• Directions for this task: Pictures found in the material must be left out, and every line returned as written.

• Dataset extract:
• • • • • • •

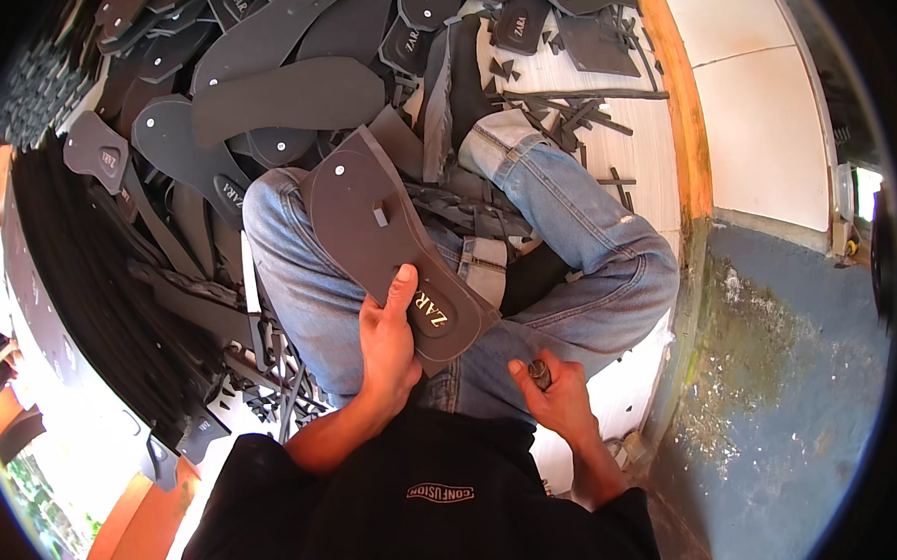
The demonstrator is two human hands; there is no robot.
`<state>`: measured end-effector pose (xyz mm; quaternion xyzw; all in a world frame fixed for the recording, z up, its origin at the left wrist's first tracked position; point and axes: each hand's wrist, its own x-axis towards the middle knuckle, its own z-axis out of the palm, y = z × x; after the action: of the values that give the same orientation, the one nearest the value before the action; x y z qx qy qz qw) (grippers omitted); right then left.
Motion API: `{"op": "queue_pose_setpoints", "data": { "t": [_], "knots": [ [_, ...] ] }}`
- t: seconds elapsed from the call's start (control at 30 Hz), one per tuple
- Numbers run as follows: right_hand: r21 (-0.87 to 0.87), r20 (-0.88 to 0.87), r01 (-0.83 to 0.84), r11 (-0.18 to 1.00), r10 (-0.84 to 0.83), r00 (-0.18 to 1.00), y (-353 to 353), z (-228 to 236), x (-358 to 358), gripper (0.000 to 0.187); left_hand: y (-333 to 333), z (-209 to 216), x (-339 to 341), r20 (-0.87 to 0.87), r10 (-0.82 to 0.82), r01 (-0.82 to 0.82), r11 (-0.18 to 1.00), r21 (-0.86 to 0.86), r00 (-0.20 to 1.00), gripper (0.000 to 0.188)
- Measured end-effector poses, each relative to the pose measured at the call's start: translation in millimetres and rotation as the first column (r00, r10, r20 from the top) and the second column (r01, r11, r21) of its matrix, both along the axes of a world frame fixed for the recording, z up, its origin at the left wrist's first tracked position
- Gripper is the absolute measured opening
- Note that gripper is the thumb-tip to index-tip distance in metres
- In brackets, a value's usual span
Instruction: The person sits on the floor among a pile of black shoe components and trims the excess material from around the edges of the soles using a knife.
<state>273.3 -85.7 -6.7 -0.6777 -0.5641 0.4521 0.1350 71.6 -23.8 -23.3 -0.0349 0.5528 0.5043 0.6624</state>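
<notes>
Over my lap lies a dark grey foam shoe sole (361, 219), slanting from upper left to lower right, with gold lettering on its heel pad and a small white dot near the toe. My left hand (386, 348) grips its heel end, the thumb on top and the other fingers mostly hidden beneath. A small dark foam offcut (381, 214) rests on the middle of the sole. To the right of the heel, apart from it, my right hand (562, 400) is closed around a dark, round-ended tool handle (540, 375); the rest of this tool is hidden.
Finished-looking soles (258, 48) lie heaped beyond my knees. A plain dark foam piece (290, 99) tops the pile. Black strips and scraps (587, 119) litter the pale floor at the right. Long dark strips (98, 285) are stacked at left. A wooden edge (676, 100) borders the blue floor (783, 365).
</notes>
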Motion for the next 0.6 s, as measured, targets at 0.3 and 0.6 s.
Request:
{"op": "queue_pose_setpoints", "data": {
  "t": [0.3, 0.6],
  "knots": [
    [-0.076, -0.058, 0.063, 0.995, -0.067, 0.996, -12, -2, 6, 0.035, -8, 5, 5, 0.003, 0.016, -0.016, 1.0, -0.011, 1.0, 0.031],
    [-0.175, -0.442, 0.211, 0.962, -0.269, 0.856, 59, 13, -19, 0.015, -11, 8, 8, -0.258, -0.289, 0.352, 0.903, 0.246, 0.922, 0.028]
  ]
}}
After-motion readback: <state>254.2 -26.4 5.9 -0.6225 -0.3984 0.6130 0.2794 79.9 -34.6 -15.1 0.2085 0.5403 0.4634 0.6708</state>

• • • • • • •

• Response area:
The demonstrator is two human hands; there is no robot.
`<state>`: measured end-effector pose (xyz mm; quaternion xyzw; all in a world frame fixed for the recording, z up, its origin at the left wrist's first tracked position; point and axes: each hand's wrist, its own x-axis towards the middle knuckle, its own z-axis out of the palm, y = z × x; after the action: of the values that give the same orientation, the one nearest the value before the action; x y z qx qy qz qw) (grippers omitted); right then left.
Motion API: `{"op": "queue_pose_setpoints", "data": { "t": [_], "knots": [ [_, ...] ] }}`
- t: seconds elapsed from the call's start (control at 30 Hz), one per tuple
- Numbers run as follows: right_hand: r21 (-0.87 to 0.87), r20 (-0.88 to 0.87), r01 (-0.83 to 0.84), r11 (-0.18 to 1.00), r10 (-0.84 to 0.83), r00 (-0.18 to 1.00), y (-353 to 353), z (-228 to 236), x (-358 to 358), gripper (0.000 to 0.187); left_hand: y (-333 to 333), z (-209 to 216), x (-339 to 341), r20 (-0.87 to 0.87), r10 (-0.82 to 0.82), r01 (-0.82 to 0.82), r11 (-0.18 to 1.00), r21 (-0.86 to 0.86), r00 (-0.20 to 1.00), gripper (0.000 to 0.188)
- Measured end-effector poses, each relative to the pose measured at the call's start: translation in millimetres and rotation as the first column (r00, r10, r20 from the top) and the second column (r01, r11, r21) of its matrix, both along the axes of a world frame fixed for the recording, z up, its origin at the left wrist's first tracked position
- Gripper is the absolute measured opening
- Note that gripper is the thumb-tip to index-tip distance in metres
- In brackets, a value's usual span
Instruction: The person sits on the floor among a pile of black shoe components and trims the excess material from around the edges of the soles using a knife.
<state>273.3 -85.7 -6.7 -0.6777 -0.5641 0.4521 0.1350 71.6 -23.8 -23.3 -0.0349 0.5528 0.5043 0.6624</state>
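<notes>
Over my lap lies a dark grey foam shoe sole (361, 219), slanting from upper left to lower right, with gold lettering on its heel pad and a small white dot near the toe. My left hand (386, 348) grips its heel end, the thumb on top and the other fingers mostly hidden beneath. A small dark foam offcut (381, 214) rests on the middle of the sole. To the right of the heel, apart from it, my right hand (562, 400) is closed around a dark, round-ended tool handle (540, 375); the rest of this tool is hidden.
Finished-looking soles (258, 48) lie heaped beyond my knees. A plain dark foam piece (290, 99) tops the pile. Black strips and scraps (587, 119) litter the pale floor at the right. Long dark strips (98, 285) are stacked at left. A wooden edge (676, 100) borders the blue floor (783, 365).
</notes>
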Motion for the next 0.6 s, as measured, targets at 0.3 and 0.6 s.
Request:
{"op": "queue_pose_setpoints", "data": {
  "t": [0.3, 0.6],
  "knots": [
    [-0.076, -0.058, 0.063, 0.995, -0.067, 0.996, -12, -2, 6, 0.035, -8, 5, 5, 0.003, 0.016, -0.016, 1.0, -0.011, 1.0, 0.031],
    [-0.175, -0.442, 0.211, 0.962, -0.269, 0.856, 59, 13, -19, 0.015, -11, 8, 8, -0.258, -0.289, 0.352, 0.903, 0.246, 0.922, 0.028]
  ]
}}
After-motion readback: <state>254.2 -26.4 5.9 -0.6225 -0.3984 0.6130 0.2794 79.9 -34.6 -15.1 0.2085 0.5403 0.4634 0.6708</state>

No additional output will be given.